Work request>
Find every line below where the word "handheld" occurs, then give how many you found and nothing else.

Task material>
━━━━━━
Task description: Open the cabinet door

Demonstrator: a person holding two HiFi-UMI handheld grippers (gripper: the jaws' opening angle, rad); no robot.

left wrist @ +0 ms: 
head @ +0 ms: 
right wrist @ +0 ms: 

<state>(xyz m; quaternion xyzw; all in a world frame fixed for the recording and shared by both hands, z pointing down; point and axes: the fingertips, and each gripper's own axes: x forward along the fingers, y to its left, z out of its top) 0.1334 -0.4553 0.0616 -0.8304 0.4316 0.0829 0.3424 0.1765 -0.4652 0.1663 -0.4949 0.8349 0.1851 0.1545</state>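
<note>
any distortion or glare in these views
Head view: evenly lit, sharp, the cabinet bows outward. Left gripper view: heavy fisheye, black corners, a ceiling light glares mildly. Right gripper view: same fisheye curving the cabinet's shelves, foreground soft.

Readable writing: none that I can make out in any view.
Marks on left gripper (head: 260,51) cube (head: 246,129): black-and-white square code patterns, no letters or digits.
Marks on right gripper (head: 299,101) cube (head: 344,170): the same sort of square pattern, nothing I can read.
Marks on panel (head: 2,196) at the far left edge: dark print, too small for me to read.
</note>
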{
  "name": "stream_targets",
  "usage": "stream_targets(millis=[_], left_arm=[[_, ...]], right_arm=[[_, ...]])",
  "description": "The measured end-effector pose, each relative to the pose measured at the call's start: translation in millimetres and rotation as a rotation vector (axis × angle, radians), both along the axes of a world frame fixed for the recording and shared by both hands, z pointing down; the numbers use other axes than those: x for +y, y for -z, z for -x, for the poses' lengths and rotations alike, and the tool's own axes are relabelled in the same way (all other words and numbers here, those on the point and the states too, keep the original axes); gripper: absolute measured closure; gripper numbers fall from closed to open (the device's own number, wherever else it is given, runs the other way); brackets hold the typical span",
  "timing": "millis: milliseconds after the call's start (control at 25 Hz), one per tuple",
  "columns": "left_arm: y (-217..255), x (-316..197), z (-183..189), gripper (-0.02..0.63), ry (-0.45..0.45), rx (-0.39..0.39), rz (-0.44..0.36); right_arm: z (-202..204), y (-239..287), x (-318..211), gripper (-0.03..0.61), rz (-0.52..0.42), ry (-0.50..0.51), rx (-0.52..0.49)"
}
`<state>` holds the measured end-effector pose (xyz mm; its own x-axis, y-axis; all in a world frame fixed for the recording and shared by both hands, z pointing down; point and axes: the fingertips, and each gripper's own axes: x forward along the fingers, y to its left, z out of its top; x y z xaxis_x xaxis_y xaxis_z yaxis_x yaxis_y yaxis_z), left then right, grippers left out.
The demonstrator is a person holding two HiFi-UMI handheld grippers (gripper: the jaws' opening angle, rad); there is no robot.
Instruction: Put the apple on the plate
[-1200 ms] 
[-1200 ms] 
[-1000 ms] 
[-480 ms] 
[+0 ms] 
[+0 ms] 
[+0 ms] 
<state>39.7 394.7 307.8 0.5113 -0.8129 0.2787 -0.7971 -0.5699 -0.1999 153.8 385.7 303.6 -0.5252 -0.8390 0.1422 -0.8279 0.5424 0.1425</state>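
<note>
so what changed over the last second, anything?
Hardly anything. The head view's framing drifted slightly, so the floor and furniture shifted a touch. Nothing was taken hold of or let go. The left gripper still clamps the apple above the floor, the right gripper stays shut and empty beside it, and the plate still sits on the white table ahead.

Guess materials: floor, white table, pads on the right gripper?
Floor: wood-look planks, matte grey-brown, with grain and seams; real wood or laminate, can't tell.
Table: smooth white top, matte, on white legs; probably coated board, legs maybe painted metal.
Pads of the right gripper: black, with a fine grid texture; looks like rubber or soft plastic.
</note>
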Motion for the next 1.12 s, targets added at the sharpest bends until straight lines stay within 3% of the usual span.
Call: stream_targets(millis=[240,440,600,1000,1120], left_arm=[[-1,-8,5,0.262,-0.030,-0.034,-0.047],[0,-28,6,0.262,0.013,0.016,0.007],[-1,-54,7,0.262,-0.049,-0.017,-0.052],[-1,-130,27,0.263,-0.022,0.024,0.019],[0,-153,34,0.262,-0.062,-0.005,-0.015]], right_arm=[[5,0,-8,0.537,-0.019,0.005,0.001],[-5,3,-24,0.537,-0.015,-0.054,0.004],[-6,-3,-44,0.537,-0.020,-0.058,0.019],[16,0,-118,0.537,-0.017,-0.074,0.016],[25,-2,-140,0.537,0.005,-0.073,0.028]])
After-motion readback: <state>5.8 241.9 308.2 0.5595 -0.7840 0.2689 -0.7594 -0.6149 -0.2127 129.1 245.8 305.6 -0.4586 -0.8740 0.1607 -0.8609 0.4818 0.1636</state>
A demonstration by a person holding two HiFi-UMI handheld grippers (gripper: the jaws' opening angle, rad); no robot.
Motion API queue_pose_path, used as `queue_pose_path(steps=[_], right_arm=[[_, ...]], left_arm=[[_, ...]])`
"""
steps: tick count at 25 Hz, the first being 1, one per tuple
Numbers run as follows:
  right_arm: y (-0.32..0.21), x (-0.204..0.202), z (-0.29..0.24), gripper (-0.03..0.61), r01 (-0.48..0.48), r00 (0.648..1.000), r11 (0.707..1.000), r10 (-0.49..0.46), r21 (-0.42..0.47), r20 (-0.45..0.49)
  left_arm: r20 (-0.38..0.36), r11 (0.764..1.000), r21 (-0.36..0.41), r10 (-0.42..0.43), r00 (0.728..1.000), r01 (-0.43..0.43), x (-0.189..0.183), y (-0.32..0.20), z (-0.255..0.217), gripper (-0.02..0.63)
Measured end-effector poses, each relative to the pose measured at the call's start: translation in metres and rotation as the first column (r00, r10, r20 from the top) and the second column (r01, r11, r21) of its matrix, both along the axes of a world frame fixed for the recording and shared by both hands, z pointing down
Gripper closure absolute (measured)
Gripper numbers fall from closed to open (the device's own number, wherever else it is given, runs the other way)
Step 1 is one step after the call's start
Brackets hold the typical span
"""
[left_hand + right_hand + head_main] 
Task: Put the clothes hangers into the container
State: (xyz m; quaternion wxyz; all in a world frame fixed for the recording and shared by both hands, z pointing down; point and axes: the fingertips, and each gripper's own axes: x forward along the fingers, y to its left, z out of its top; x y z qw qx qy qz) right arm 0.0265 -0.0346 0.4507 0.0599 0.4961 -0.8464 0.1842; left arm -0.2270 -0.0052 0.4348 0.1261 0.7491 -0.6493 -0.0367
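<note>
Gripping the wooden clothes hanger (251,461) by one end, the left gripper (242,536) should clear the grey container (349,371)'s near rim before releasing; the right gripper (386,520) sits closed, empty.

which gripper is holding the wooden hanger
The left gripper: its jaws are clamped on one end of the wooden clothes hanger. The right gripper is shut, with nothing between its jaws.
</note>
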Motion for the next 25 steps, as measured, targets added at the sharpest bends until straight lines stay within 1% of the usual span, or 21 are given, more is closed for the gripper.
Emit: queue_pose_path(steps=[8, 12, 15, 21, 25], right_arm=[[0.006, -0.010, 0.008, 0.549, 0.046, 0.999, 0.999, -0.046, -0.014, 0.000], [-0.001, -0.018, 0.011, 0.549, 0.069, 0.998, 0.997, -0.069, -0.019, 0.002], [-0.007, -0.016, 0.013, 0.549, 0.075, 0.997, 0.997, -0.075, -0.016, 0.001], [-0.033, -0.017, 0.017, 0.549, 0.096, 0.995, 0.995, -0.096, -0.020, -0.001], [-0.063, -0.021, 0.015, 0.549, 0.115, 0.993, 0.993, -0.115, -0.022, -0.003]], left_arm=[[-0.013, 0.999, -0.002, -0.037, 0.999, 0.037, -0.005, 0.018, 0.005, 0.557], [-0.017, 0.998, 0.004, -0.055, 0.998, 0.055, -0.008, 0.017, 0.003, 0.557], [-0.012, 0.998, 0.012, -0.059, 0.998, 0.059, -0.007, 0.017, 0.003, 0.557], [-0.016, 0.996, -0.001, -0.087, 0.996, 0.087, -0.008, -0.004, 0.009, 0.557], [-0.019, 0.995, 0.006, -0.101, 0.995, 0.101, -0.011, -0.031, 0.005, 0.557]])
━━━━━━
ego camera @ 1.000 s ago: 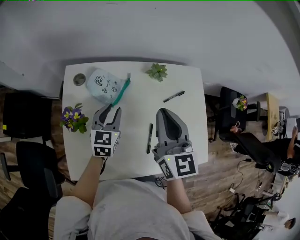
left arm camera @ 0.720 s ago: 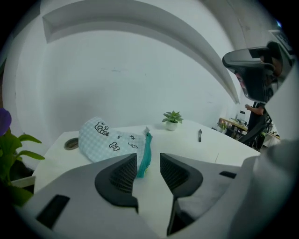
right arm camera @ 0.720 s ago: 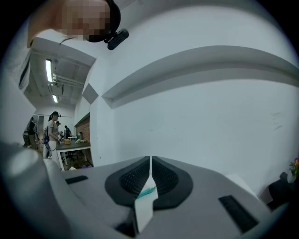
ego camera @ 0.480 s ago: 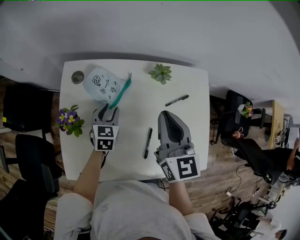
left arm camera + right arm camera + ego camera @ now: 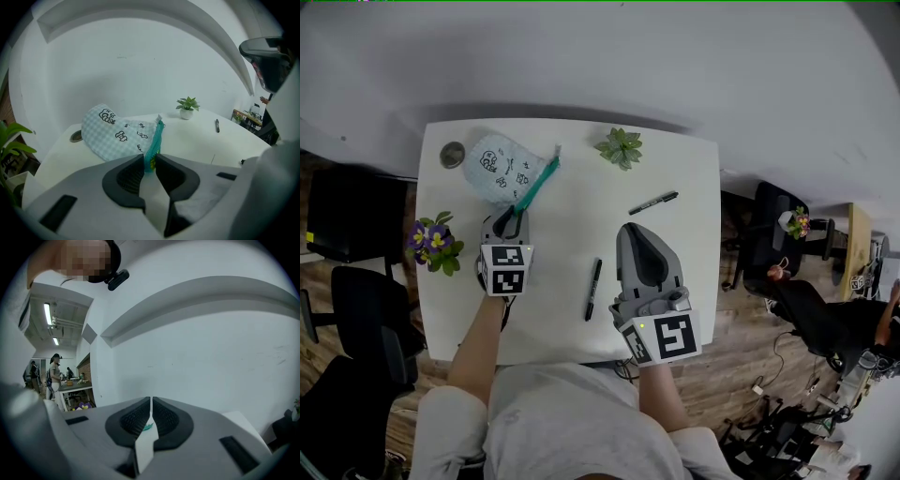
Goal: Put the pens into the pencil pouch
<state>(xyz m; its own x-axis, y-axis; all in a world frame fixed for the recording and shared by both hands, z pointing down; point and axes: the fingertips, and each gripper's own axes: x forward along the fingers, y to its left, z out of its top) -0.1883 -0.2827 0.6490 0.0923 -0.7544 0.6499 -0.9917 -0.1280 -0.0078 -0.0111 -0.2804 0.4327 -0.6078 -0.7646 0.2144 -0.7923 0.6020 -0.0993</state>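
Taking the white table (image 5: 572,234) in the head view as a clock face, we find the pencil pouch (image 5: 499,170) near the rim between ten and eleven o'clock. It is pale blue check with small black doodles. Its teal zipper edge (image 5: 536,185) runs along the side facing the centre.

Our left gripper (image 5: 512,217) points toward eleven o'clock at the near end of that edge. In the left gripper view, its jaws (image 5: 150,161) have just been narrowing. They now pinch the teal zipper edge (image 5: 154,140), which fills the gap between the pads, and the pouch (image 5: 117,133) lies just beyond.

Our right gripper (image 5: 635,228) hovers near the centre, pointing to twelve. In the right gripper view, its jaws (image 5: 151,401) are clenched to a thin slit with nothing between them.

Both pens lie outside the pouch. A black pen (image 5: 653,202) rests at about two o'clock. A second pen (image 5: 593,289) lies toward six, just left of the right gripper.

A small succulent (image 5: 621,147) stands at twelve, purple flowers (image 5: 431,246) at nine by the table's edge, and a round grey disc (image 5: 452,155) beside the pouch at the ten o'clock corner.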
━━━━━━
Result>
3